So, you are slurping the whole file as a scalar and matching against that. The problem with that is, you have effectively told perl that there are no such things as lines, so $. isn't going to help. It will always be 1.
The only thought that comes to mind is build an index to the relate newlines to byte positions. Then use @+ (See perlvar) to get the byte positions at which each element of your array of captures was found and look these up in the index to convert the byte positions back to line positions.
Not nice, but it would work.
Examine what is said, not who speaks.
"Efficiency is intelligent laziness." -David Dunham
"When I'm working on a problem, I never think about beauty. I think only how to solve the problem. But when I have finished, if the solution is not beautiful, I know it is wrong." -Richard Buckminster Fuller
| [reply] |
I guessed you were using undef $/.
I found a working solution, though incomplete. I'm not sure what the last few lines of your regex do. I'm guessing it also finds all quoted strings in the text. You can modify this to work for that case too.
my $match;
my $line;
while(<F>) {
if(m{/\*} .. m{\*/}) {
## single line
if(m{(/\*.*?\*/)}) {
$match = $1;
$line = $.;
$hash{$line} = $match;
#print "Line $line: Got match '$match'\n";
} else {
## multi-line
if( m{(/\*.*)} ) {
## Initial line '/*'
$match = $1 . "\n";
$line = $.; # record this line number
} elsif( m{(.*\*/)} ) {
## Final line '*/'
$match .= $1;
$line = $.;
$hash{$line} = $match;
#print "Line $line: Got match '$match'\n";
$match = undef;
$line = undef;
} else {
# We are between lines, and have no /* or */
$match .= $_;
}
}
} elsif ( m{(//.*)\Z} ) {
$match = $1;
$line = $.;
$hash{$line} = $match;
#print "Line $line: Got match '$match'\n";
}
}
So, this stores the starting line number and comment string in a hash.

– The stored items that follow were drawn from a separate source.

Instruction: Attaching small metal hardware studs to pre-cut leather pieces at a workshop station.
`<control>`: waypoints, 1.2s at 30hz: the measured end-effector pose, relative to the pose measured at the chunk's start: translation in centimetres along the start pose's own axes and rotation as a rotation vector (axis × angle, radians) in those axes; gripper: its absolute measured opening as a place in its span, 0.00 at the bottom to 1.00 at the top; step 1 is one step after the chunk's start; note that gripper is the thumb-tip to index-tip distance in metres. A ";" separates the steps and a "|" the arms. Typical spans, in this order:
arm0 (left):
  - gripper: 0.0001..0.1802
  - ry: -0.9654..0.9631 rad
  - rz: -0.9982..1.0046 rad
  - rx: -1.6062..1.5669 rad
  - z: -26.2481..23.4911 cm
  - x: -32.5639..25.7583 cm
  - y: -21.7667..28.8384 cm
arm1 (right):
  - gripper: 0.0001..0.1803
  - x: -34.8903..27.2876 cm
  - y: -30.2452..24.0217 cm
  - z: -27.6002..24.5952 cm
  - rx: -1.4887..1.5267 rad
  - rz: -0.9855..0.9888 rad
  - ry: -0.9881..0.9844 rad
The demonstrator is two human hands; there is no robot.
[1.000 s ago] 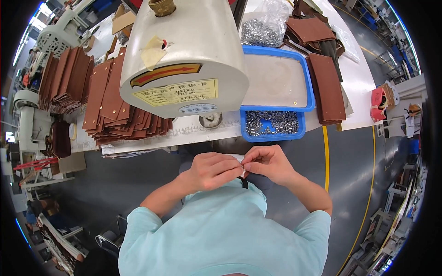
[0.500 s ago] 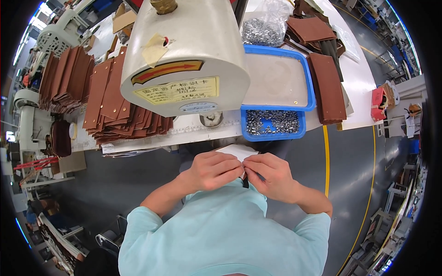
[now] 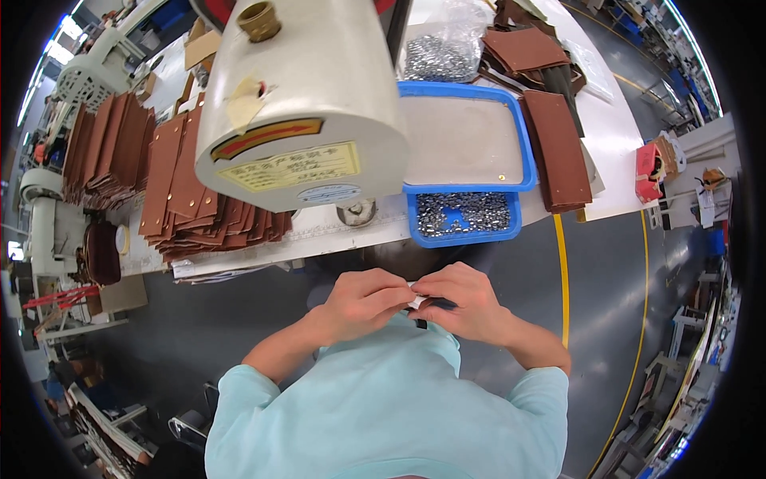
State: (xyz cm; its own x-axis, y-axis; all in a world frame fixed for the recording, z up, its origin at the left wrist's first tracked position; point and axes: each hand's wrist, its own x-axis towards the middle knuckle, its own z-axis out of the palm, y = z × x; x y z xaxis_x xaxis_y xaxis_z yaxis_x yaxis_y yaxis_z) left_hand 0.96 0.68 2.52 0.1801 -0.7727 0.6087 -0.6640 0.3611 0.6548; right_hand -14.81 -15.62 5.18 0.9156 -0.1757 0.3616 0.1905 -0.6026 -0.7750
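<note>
Close to my body, below the front edge of the table, my two hands meet. Between their fingertips shows a small white piece (image 3: 417, 302) that looks like folded paper, with a sliver of brown beside it. My left hand (image 3: 359, 303) is closed, its fingers pressed on the white piece from the left. From the right, my right hand (image 3: 463, 302) pinches the same piece between thumb and fingers. Most of the piece is hidden behind my fingers.
A white machine head (image 3: 303, 112) rises over the table. Brown leather pieces with studs (image 3: 179, 191) are piled to its left. A blue tray of metal fittings (image 3: 471, 215) sits beneath another blue tray (image 3: 463, 152). More brown leather (image 3: 554, 148) lies to the right.
The white sheet that showed flat beyond my fingers is now only a small bit between them. My hands have come slightly closer together, and the view has shifted a little.
</note>
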 end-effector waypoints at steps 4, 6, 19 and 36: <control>0.15 -0.002 -0.070 -0.006 -0.1 0.3 0.9 | 0.16 -0.3 1.2 0.3 0.039 0.008 -0.002; 0.18 -0.016 -0.143 -0.040 -0.2 0.2 0.9 | 0.14 -0.2 1.5 0.5 0.019 -0.061 0.039; 0.36 -0.296 -0.407 0.046 0.7 0.6 0.7 | 0.11 -0.1 2.9 2.1 -0.040 -0.173 0.087; 0.11 0.301 -1.041 -0.557 -4.2 -3.9 -1.2 | 0.25 -1.3 6.9 -5.7 0.254 0.580 -0.331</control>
State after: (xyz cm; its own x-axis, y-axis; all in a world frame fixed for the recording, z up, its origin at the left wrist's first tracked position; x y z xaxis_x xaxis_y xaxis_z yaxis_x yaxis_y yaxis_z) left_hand 4.15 5.43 1.23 0.6513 -0.7009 -0.2910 0.2870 -0.1274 0.9494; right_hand -16.70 -24.02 2.30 0.9461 -0.1434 -0.2903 -0.3200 -0.2763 -0.9063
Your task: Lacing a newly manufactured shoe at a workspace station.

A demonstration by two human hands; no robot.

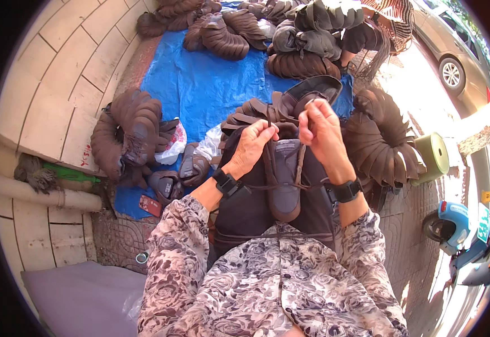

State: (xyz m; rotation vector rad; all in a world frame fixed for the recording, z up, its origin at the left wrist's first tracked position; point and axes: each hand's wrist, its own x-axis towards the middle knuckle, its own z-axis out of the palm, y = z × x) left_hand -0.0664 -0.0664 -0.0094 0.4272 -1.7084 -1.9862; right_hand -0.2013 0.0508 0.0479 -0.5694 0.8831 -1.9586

Hopefully this gives you an idea of how to process several lines. It's certainly not as nice as the quick and simple grep solution, but grep aggregates all the results together, so you can't get line numbers out of the results.
I did see this in the output of perldoc -f grep
'grep returns aliases into the original list'
so, perhaps you can somehow map back the results into the original array, but I have no idea how.
My ideal solution would be some variant of the grep statement you have, perhaps with a map statement instead of grep, and some nice (linenumber, string) pair returned. Can't seem to find anything that works though.